:: Instructions to follow ::
Exclude the images and transcribe the entries below precisely.

:: Material for the task ::
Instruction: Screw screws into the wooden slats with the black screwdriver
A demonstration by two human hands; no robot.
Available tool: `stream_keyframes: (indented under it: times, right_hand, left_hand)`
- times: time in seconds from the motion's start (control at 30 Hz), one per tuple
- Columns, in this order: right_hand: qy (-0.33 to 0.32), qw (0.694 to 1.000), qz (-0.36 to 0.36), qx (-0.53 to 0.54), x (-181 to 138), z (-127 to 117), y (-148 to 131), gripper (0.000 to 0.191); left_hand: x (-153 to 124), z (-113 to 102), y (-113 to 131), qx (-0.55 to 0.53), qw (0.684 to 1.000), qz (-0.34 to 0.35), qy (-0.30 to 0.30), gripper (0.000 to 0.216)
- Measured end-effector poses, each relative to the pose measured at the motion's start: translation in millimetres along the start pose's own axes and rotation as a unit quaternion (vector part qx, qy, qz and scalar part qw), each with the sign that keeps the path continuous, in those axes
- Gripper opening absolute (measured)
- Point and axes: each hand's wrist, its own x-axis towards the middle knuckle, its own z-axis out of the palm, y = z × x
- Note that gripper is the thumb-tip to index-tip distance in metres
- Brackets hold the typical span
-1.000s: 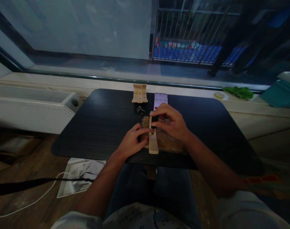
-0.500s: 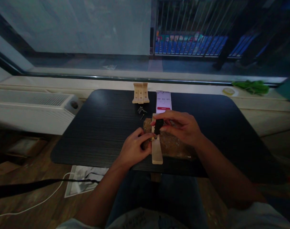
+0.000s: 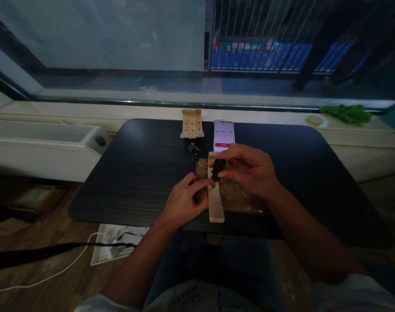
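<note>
A pale wooden strip lies on a brown board near the front edge of a black table. My right hand is closed round a small dark-handled tool, held upright with its tip on the strip. My left hand is closed beside the strip, fingertips pinched at the tool's tip; what they hold is too small to make out.
A lit phone lies behind my hands. Next to it stand a few pale wooden pieces, with several small screws in front. A white radiator is at the left, a window sill behind.
My right hand has come to hold the dark tool upright on the strip; a second ago no tool showed. The view has shifted slightly; the left hand stays by the strip.
</note>
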Motion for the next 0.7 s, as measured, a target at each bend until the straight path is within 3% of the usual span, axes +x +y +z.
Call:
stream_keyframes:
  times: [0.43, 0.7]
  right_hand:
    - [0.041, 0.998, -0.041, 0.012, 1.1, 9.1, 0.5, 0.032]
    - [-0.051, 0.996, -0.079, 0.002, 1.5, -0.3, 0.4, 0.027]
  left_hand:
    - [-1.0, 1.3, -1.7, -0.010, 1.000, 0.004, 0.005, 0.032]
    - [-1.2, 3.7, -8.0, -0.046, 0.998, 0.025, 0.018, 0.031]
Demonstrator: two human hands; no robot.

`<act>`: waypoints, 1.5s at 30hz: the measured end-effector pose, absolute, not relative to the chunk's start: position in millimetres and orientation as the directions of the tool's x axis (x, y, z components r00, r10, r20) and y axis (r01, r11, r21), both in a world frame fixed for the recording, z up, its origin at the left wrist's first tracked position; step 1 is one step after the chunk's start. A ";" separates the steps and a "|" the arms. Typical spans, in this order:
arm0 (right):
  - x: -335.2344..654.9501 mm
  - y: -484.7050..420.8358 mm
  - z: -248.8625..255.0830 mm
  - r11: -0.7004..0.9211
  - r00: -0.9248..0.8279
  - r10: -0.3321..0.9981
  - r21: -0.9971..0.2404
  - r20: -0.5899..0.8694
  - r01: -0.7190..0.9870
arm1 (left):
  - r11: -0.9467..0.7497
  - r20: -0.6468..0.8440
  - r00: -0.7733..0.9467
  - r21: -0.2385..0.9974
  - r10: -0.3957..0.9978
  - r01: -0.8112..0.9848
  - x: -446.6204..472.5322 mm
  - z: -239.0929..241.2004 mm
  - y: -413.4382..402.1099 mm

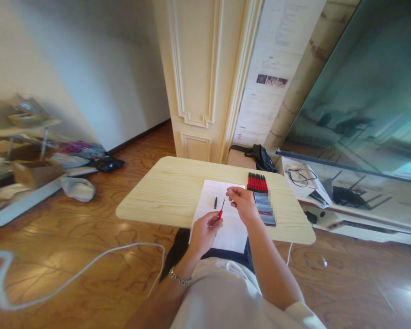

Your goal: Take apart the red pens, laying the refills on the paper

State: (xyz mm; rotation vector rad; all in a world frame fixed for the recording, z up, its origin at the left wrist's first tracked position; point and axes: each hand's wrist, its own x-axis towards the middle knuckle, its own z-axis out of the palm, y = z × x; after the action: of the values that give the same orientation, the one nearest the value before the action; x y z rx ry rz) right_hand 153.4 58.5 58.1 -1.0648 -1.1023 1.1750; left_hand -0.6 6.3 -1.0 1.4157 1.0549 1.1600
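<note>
My left hand [204, 230] is closed round a slim red pen [221, 210] and holds it slanted above a white sheet of paper [228, 228]. My right hand [241, 201] hovers just right of the pen's upper end with its fingertips pinched together; what they pinch is too small to name. A small black pen cap [215, 203] lies on the paper left of the pen. A row of several red and black pens [257, 182] lies at the far right of the sheet. A dark flat box [264, 208] sits beside my right hand.
The small light wooden table [157, 192] stands on a wooden floor. A white cable [71, 274] loops over the floor at left. A black bag [262, 157] lies behind the table. A low TV stand [363, 205] with cables is on the right, and clutter [37, 169] on the left.
</note>
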 end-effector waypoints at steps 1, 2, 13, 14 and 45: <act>152.5 58.3 58.4 0.085 0.057 0.995 -0.986 0.078 -0.143 | -0.141 0.132 0.168 0.989 0.977 0.041 -0.8 -0.4 6.2; 151.8 58.1 58.5 0.081 0.056 0.996 -0.987 0.074 -0.142 | -0.143 0.133 0.172 0.989 0.976 0.045 -1.1 0.2 6.0; 148.7 58.1 62.9 0.071 0.057 0.996 -0.992 0.065 -0.100 | -0.145 0.133 0.168 0.988 0.977 0.059 -2.1 6.1 3.8; 148.5 58.1 63.3 0.071 0.059 0.996 -0.994 0.066 -0.088 | -0.145 0.133 0.168 0.988 0.977 0.060 -2.2 6.5 3.7; 151.3 58.8 58.7 0.136 0.031 0.990 -0.983 0.141 0.123 | -0.122 0.110 0.156 0.990 0.982 0.072 -2.3 3.9 4.2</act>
State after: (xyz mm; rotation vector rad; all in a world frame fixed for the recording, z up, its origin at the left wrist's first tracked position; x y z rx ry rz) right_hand 151.3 58.8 58.7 -1.2104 -1.3298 1.0174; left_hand -2.3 4.2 3.9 1.4233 1.0961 1.1393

:: Answer box ::
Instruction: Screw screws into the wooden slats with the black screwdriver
A demonstration by two human hands; no robot.
Available tool: `stream_keyframes: (indented under it: times, right_hand, left_hand)`
- times: time in seconds from the motion's start (control at 30 Hz), one per tuple
- Columns, in this order: right_hand: qy (-0.33 to 0.32), qw (0.694 to 1.000), qz (-0.36 to 0.36), qx (-0.53 to 0.54), x (-181 to 138), z (-127 to 117), y (-148 to 131), gripper (0.000 to 0.191); left_hand: x (-153 to 124), z (-113 to 102), y (-113 to 131), qx (-0.55 to 0.53), qw (0.684 to 1.000), qz (-0.34 to 0.35), qy (-0.30 to 0.30), gripper (0.000 to 0.216)
- Measured end-effector poses, each relative to the pose measured at the motion's start: translation in millimetres along the start pose's own axes and rotation as a unit quaternion (vector part qx, qy, qz and scalar part qw), each with the sign that keeps the path continuous, in those axes
- Gripper opening absolute (measured)
- Point and axes: each hand's wrist, its own x-axis towards the middle knuckle, its own z-axis out of the palm, y = z × x
- Note that gripper is the thumb-tip to index-tip distance in metres
- Brackets hold the typical span
-1.000s: 
-0.500s: 
+0.000s: 
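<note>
A pale wooden strip lies on a brown board near the front edge of a black table. My right hand is closed round a small dark-handled tool, held upright with its tip on the strip. My left hand is closed beside the strip, fingertips pinched at the tool's tip; what they hold is too small to make out.
A lit phone lies behind my hands. Next to it stand a few pale wooden pieces, with several small screws in front. A white radiator is at the left, a window sill behind.
My right hand has come to hold the dark tool upright on the strip; a second ago no tool showed. The view has shifted slightly; the left hand stays by the strip.
</note>
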Motion for the next 0.7 s, as measured, a target at each bend until the straight path is within 3% of the usual span, axes +x +y +z.
Call:
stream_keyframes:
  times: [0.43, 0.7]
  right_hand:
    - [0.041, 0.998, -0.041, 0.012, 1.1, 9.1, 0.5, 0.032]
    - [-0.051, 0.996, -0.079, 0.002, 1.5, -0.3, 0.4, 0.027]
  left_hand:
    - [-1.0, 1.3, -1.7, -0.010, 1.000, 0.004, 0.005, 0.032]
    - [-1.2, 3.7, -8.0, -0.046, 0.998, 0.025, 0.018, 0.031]
Demonstrator: two human hands; no robot.

`<act>`: waypoints, 1.5s at 30hz: the measured end-effector pose, absolute, not relative to the chunk's start: position in millimetres and orientation as the directions of the tool's x axis (x, y, z components r00, r10, r20) and y axis (r01, r11, r21), both in a world frame fixed for the recording, z up, its origin at the left wrist's first tracked position; step 1 is one step after the chunk's start. A ";" separates the steps and a "|" the arms. Typical spans, in this order:
arm0 (right):
  - x: -335.2344..654.9501 mm
  - y: -484.7050..420.8358 mm
  - z: -248.8625..255.0830 mm
  - r11: -0.7004..0.9211
  - r00: -0.9248..0.8279
  - r10: -0.3321..0.9981
  - r21: -0.9971..0.2404
  - r20: -0.5899..0.8694
  - r01: -0.7190..0.9870
arm1 (left):
  - r11: -0.9467..0.7497
  - r20: -0.6468..0.8440
  - r00: -0.7733..0.9467
  - r21: -0.2385..0.9974
  - r10: -0.3957..0.9978
  - r01: -0.8112..0.9848
  - x: -446.6204..472.5322 mm
  - z: -239.0929..241.2004 mm
  - y: -413.4382..402.1099 mm


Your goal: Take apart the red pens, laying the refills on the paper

State: (xyz mm; rotation vector rad; all in a world frame fixed for the recording, z up, its origin at the left wrist's first tracked position; point and axes: each hand's wrist, its own x-axis towards the middle knuckle, its own z-axis out of the palm, y = z × x; after the action: of the values that give the same orientation, the one nearest the value before the action; x y z rx ry rz) right_hand 153.4 58.5 58.1 -1.0648 -1.1023 1.1750; left_hand -0.6 6.3 -1.0 1.4157 1.0549 1.1600
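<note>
My left hand [204, 230] is closed round a slim red pen [221, 210] and holds it slanted above a white sheet of paper [228, 228]. My right hand [241, 201] hovers just right of the pen's upper end with its fingertips pinched together; what they pinch is too small to name. A small black pen cap [215, 203] lies on the paper left of the pen. A row of several red and black pens [257, 182] lies at the far right of the sheet. A dark flat box [264, 208] sits beside my right hand.
The small light wooden table [157, 192] stands on a wooden floor. A white cable [71, 274] loops over the floor at left. A black bag [262, 157] lies behind the table. A low TV stand [363, 205] with cables is on the right, and clutter [37, 169] on the left.
</note>
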 end-effector waypoints at steps 1, 2, 13, 14 and 45: <act>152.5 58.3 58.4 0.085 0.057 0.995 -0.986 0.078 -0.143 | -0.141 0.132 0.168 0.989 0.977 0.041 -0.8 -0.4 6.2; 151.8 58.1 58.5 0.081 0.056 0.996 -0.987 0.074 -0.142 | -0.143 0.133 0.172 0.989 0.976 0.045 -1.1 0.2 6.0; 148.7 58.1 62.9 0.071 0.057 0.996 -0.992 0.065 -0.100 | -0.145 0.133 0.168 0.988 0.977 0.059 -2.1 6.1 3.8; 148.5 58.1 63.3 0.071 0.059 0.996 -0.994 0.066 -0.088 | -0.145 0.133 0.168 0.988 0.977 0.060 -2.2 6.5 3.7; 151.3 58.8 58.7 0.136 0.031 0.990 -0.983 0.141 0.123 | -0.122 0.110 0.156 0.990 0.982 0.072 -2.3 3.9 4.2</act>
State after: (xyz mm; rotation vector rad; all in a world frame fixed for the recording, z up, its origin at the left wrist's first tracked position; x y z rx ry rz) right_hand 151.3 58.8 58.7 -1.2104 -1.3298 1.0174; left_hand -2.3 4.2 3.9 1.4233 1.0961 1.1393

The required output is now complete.